What the task asks: Word for word, reproduce every line of the data.

Raw data:
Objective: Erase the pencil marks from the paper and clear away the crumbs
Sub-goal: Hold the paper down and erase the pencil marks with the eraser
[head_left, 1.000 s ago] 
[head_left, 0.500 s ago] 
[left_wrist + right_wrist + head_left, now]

Problem solution:
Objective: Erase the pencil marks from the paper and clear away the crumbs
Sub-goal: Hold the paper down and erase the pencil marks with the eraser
[head_left, 1.000 s ago] 
[head_left, 0.500 s ago] 
[left_wrist + right_wrist + head_left, now]

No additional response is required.